REQUIREMENT:
The whole listing that follows, pictures excepted, should be printed again exactly as given.

SOURCE DATA:
---
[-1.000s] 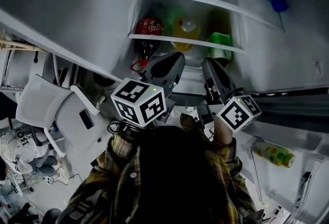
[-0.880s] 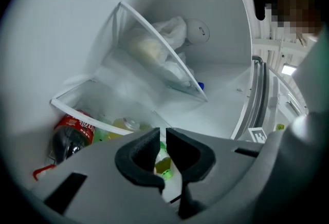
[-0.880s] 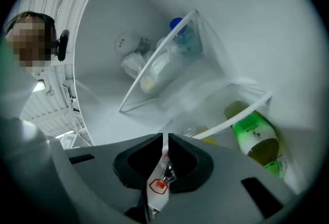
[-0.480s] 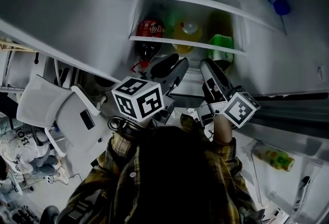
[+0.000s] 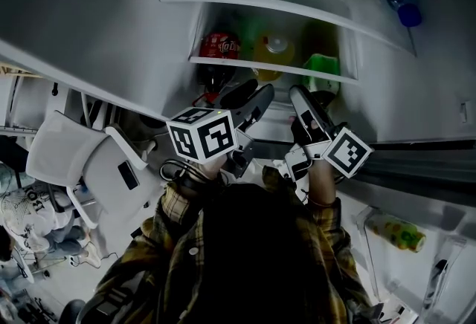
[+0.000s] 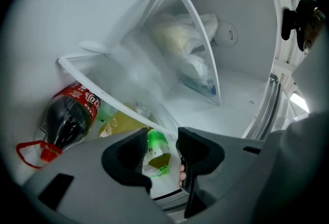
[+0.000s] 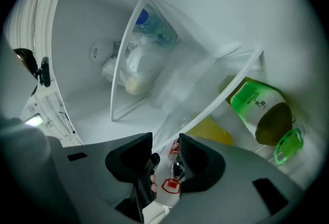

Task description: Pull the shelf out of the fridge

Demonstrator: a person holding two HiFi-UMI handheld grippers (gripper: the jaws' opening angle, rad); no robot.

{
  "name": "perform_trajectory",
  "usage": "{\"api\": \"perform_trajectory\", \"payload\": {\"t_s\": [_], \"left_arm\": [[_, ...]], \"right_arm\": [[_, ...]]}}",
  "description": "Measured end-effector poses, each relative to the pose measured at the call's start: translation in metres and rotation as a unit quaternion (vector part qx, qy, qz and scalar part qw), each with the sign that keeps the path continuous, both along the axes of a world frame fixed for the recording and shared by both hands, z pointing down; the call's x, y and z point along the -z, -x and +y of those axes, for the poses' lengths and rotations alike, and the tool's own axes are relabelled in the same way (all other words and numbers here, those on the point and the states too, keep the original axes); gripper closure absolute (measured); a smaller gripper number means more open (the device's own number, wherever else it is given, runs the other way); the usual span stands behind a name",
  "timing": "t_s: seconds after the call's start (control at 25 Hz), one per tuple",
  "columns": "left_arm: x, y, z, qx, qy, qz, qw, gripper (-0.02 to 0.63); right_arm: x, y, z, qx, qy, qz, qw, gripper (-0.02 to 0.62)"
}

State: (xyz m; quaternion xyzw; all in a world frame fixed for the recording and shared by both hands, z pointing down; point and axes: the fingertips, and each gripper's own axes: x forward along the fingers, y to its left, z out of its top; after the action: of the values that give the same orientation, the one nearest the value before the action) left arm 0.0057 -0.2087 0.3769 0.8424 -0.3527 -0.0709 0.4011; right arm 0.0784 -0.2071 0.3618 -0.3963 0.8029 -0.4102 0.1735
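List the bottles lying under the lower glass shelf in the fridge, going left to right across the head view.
red-labelled cola bottle → yellow drink bottle → green bottle

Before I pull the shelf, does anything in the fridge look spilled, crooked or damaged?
Nothing looks spilled or broken. The one oddity: the cola bottle and the green bottle below the lower shelf seem to lie on their sides, necks pointing out toward the front, so they could roll.
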Motion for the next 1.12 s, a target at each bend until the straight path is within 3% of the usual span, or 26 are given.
{"api": "perform_trajectory", "payload": {"t_s": [0.32,0.96,1.12], "left_arm": [[-0.015,0.000,-0.015,0.004,0.027,0.013,0.9995,0.430],[-0.017,-0.001,-0.047,0.034,0.042,0.054,0.9971,0.430],[-0.020,-0.002,-0.052,0.037,0.044,0.055,0.9968,0.430]], "right_arm": [[-0.012,-0.001,-0.012,0.004,0.022,-0.033,0.999,0.445],[-0.040,-0.001,-0.041,0.006,0.073,-0.086,0.994,0.445],[-0.039,-0.002,-0.048,0.013,0.067,-0.086,0.994,0.445]]}}
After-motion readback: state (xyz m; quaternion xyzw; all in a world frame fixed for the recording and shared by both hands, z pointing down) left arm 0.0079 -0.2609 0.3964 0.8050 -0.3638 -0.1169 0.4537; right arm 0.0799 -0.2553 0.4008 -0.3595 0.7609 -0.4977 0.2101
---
SOLUTION TO THIS PROBLEM:
[-1.000s] 
[-0.880s] 
[-0.880s] 
[-0.480s] 
[+0.000s] 
[+0.000s] 
[+0.000s] 

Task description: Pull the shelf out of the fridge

Demonstrator: a person holding two HiFi-UMI handheld grippers (gripper: the jaws' opening angle, rad); no robot.

{
  "name": "perform_trajectory",
  "usage": "{\"api\": \"perform_trajectory\", \"payload\": {\"t_s\": [_], \"left_arm\": [[_, ...]], \"right_arm\": [[_, ...]]}}",
  "description": "Measured end-effector poses, each relative to the pose measured at the call's start: translation in metres and rotation as a unit quaternion (vector part qx, qy, qz and scalar part qw), each with the sign that keeps the path continuous, both along the axes of a world frame fixed for the recording and shared by both hands, z pointing down; the call's x, y and z point along the -z, -x and +y of those axes, for the poses' lengths and rotations alike, and the tool's own axes are relabelled in the same way (all other words and numbers here, those on the point and the states too, keep the original axes); gripper closure absolute (measured); a smaller gripper number means more open (the device's own number, wherever else it is given, runs the other way); the usual span stands behind a name",
  "timing": "t_s: seconds after the call's start (control at 25 Hz), one per tuple",
  "columns": "left_arm: x, y, z, qx, qy, qz, qw, gripper (-0.02 to 0.63); right_arm: x, y, z, qx, qy, qz, qw, gripper (-0.02 to 0.62)"
}

State: (xyz m; quaternion xyzw; all in a world frame fixed for the recording and shared by both hands, z pointing down; point and axes: the fingertips, and each gripper's own axes: x forward along the fingers, y to its left, z out of its top; after the action: of the values that give the same orientation, the one nearest the value before the action) left arm 0.0057 -0.2087 0.3769 0.8424 -0.3527 -0.0709 0.4011; right arm 0.0784 -0.2071 0.3618 -0.3963 0.8029 -0.4102 0.1735
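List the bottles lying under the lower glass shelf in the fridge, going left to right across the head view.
red-labelled cola bottle → yellow drink bottle → green bottle

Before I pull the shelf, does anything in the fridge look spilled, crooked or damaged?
Nothing looks spilled or broken. The one oddity: the cola bottle and the green bottle below the lower shelf seem to lie on their sides, necks pointing out toward the front, so they could roll.
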Motion for the next 1.12 s, a target at each bend until the straight path is within 3% of the usual span, or 26 are given.
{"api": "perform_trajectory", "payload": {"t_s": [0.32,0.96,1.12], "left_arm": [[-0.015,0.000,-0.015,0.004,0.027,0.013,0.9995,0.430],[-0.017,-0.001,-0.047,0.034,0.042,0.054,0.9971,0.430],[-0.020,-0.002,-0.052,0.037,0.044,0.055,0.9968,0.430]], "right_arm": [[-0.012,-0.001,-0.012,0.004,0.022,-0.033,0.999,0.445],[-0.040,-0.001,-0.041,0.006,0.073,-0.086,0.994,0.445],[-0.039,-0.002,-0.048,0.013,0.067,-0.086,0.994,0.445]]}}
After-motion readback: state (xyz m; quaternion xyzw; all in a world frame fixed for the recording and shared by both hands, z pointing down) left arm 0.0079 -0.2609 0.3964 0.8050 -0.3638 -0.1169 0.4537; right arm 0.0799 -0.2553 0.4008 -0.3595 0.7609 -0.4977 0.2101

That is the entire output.